__Work to be completed__. Each line in the material below, starting at the one with "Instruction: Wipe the" and ending at the one with "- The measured", is to be reproduced exactly; no picture is to be copied.

__Dataset__.

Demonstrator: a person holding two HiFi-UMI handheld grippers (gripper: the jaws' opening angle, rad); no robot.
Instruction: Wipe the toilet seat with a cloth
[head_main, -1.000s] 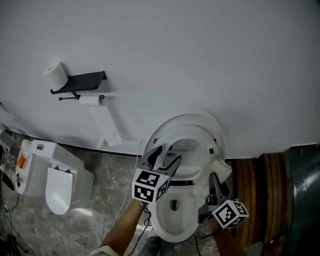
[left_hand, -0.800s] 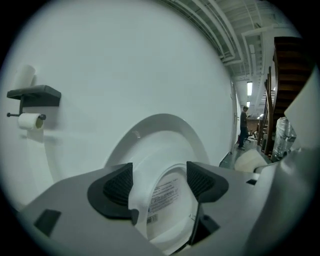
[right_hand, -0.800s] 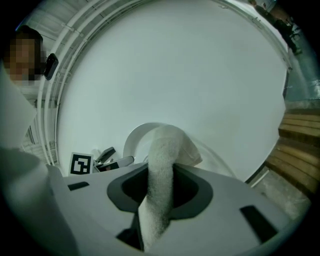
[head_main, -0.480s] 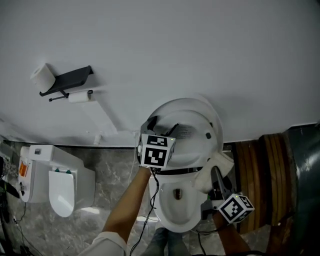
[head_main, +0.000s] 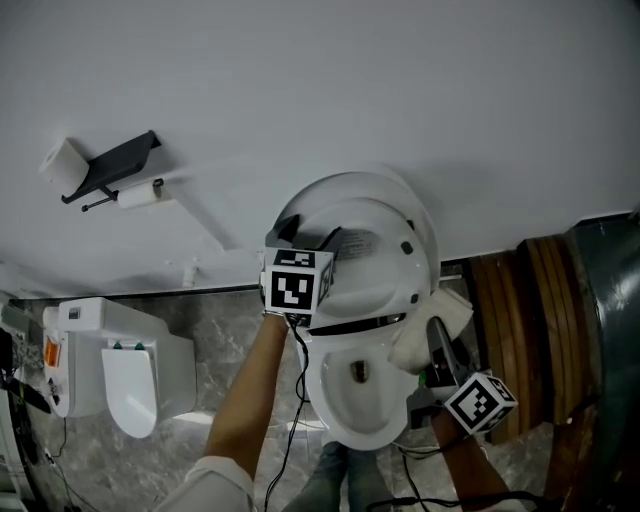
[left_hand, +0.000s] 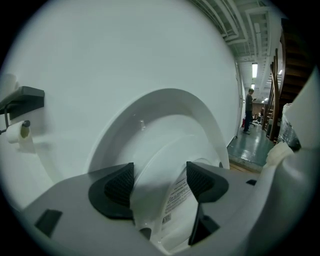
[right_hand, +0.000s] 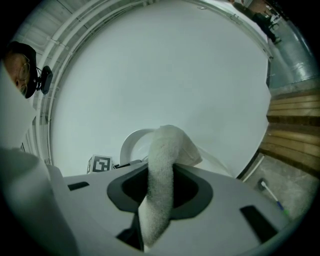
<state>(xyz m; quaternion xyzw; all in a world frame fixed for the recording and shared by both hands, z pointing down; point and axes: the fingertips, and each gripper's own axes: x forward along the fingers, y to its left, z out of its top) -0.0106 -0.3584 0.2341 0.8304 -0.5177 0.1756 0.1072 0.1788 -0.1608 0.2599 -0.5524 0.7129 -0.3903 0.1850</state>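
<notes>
Now right hand-held gripper (right_hand: 160, 187) clamps cloth (right_hand: 169, 142).

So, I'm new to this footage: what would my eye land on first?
The white oval toilet sits centre, its seat and lid tipped up against the pale wall. Right of it, the right gripper is shut on a fluffy white cloth. The left gripper has just opened its jaws, which straddle the upturned seat's edge.
</notes>
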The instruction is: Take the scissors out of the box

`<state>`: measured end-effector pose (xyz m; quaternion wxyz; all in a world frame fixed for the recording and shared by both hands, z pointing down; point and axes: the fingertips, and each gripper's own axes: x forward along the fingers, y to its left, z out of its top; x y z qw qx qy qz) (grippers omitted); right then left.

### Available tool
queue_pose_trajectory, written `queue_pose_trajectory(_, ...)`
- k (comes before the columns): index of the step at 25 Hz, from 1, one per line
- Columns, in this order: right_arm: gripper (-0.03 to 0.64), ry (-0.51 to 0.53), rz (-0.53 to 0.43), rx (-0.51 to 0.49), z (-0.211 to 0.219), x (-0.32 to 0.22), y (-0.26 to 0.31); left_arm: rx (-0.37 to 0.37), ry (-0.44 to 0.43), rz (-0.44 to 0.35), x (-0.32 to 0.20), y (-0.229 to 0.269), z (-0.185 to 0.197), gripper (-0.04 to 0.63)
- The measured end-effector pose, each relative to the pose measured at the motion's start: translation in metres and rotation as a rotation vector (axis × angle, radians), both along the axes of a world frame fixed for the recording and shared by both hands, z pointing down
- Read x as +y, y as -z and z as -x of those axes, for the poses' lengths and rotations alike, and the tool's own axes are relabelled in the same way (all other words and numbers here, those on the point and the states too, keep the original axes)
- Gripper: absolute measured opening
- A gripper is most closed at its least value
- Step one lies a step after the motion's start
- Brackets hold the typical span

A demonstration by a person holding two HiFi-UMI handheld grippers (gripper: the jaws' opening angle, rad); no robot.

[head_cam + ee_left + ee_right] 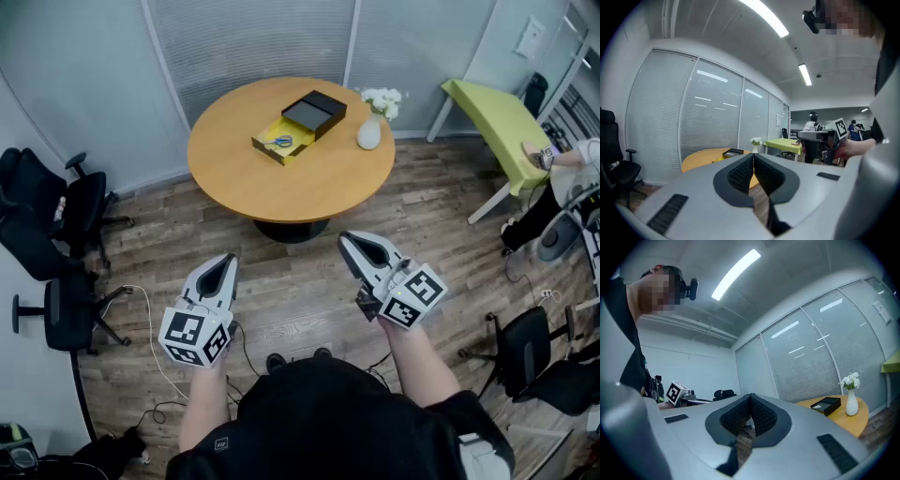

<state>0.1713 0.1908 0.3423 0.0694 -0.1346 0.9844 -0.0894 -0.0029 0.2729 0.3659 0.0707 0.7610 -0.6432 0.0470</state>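
On the round wooden table (244, 178), far ahead of me, sits an open yellow box (282, 144). Blue-handled scissors (279, 142) lie inside it, and its black lid (315, 112) rests just behind. My left gripper (228, 259) and right gripper (347, 240) hover over the wooden floor, well short of the table. Both are shut with nothing between the jaws. In the left gripper view the left gripper (753, 155) points toward the table, where the box lid (733, 151) shows. In the right gripper view the right gripper (751, 395) aims left of the black lid (826, 405).
A white vase of flowers (370, 129) stands on the table right of the box. Black office chairs (56, 225) crowd the left wall, and another chair (534, 366) is at lower right. A green table (502, 122) and a seated person (567, 169) are at the right. Cables trail on the floor (155, 347).
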Motion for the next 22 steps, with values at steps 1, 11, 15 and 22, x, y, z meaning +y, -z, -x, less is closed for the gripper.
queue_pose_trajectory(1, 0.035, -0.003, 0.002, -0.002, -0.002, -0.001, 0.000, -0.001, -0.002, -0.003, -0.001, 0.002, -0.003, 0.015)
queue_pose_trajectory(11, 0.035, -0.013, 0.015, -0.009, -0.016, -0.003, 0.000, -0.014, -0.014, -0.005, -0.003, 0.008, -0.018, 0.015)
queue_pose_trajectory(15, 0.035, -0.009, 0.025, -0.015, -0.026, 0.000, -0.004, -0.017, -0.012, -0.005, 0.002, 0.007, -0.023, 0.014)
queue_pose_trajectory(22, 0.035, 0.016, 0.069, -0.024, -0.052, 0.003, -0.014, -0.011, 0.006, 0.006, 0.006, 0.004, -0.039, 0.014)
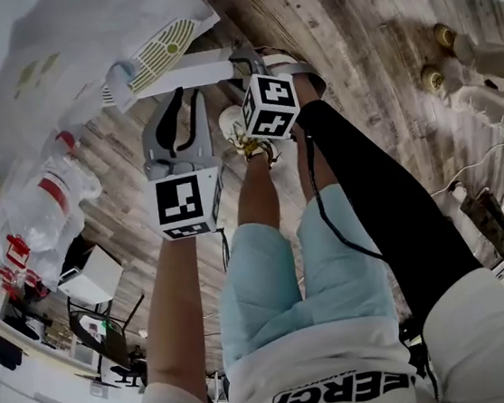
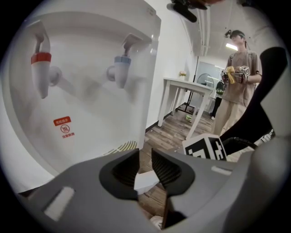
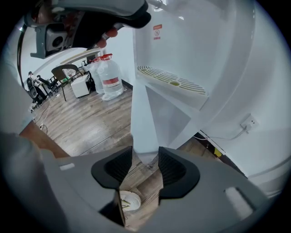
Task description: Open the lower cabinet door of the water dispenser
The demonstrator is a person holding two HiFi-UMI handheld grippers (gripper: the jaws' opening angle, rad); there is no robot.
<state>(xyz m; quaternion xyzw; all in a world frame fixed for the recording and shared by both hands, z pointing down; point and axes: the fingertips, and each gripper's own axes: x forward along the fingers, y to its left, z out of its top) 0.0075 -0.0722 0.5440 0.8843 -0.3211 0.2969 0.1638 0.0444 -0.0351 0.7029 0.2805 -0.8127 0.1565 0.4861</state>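
Right gripper (image 3: 145, 155) jaws clamp the ajar cabinet door (image 3: 146, 119) edge; left gripper (image 2: 145, 157) jaws slightly parted, empty. Next, likely swing it wider.

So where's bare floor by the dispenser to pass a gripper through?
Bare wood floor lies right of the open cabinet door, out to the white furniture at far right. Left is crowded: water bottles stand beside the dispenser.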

__Answer to the problem__.
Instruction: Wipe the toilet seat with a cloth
[head_main, -1.000s] 
[left_hand, -0.800s] 
[right_hand, -0.800s] 
[head_main, -0.480s] 
[head_main, +0.000s] 
[left_hand, +0.000s] 
[right_hand, +0.000s] 
<state>(xyz m; quaternion xyzw; all in a world frame fixed for the recording and shared by both hands, z pointing down; point and axes: the fingertips, and each gripper's own axes: x forward along the fingers, y to its left, z out of its top) -0.0106 -0.3584 0.2341 0.8304 -0.5177 0.1756 0.1072 0.1788 -0.1608 0.2599 -0.5524 0.7129 -0.3903 0.1850</state>
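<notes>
Now right hand-held gripper (right_hand: 160, 187) clamps cloth (right_hand: 169, 142).

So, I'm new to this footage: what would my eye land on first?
The white oval toilet sits centre, its seat and lid tipped up against the pale wall. Right of it, the right gripper is shut on a fluffy white cloth. The left gripper has just opened its jaws, which straddle the upturned seat's edge.
</notes>
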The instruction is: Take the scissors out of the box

`<state>`: measured end-effector pose (xyz m; quaternion wxyz; all in a world frame fixed for the recording and shared by both hands, z pointing down; point and axes: the fingertips, and each gripper's own axes: x forward along the fingers, y to its left, z out of its top; x y z qw qx qy qz) (grippers omitted); right then left.

### Available tool
queue_pose_trajectory, written `queue_pose_trajectory(_, ...)`
- k (comes before the columns): index of the step at 25 Hz, from 1, one per line
- Columns, in this order: right_arm: gripper (-0.03 to 0.64), ry (-0.51 to 0.53), rz (-0.53 to 0.43), rx (-0.51 to 0.49), z (-0.211 to 0.219), x (-0.32 to 0.22), y (-0.26 to 0.31); left_arm: rx (-0.37 to 0.37), ry (-0.44 to 0.43), rz (-0.44 to 0.35), x (-0.32 to 0.20), y (-0.229 to 0.269), z (-0.185 to 0.197), gripper (-0.04 to 0.63)
- The measured end-effector pose, each relative to the pose measured at the motion's start: translation in metres and rotation as a rotation vector (axis × angle, radians), both along the axes of a world frame fixed for the recording and shared by both hands, z pointing down

Nothing remains to be done for this exercise.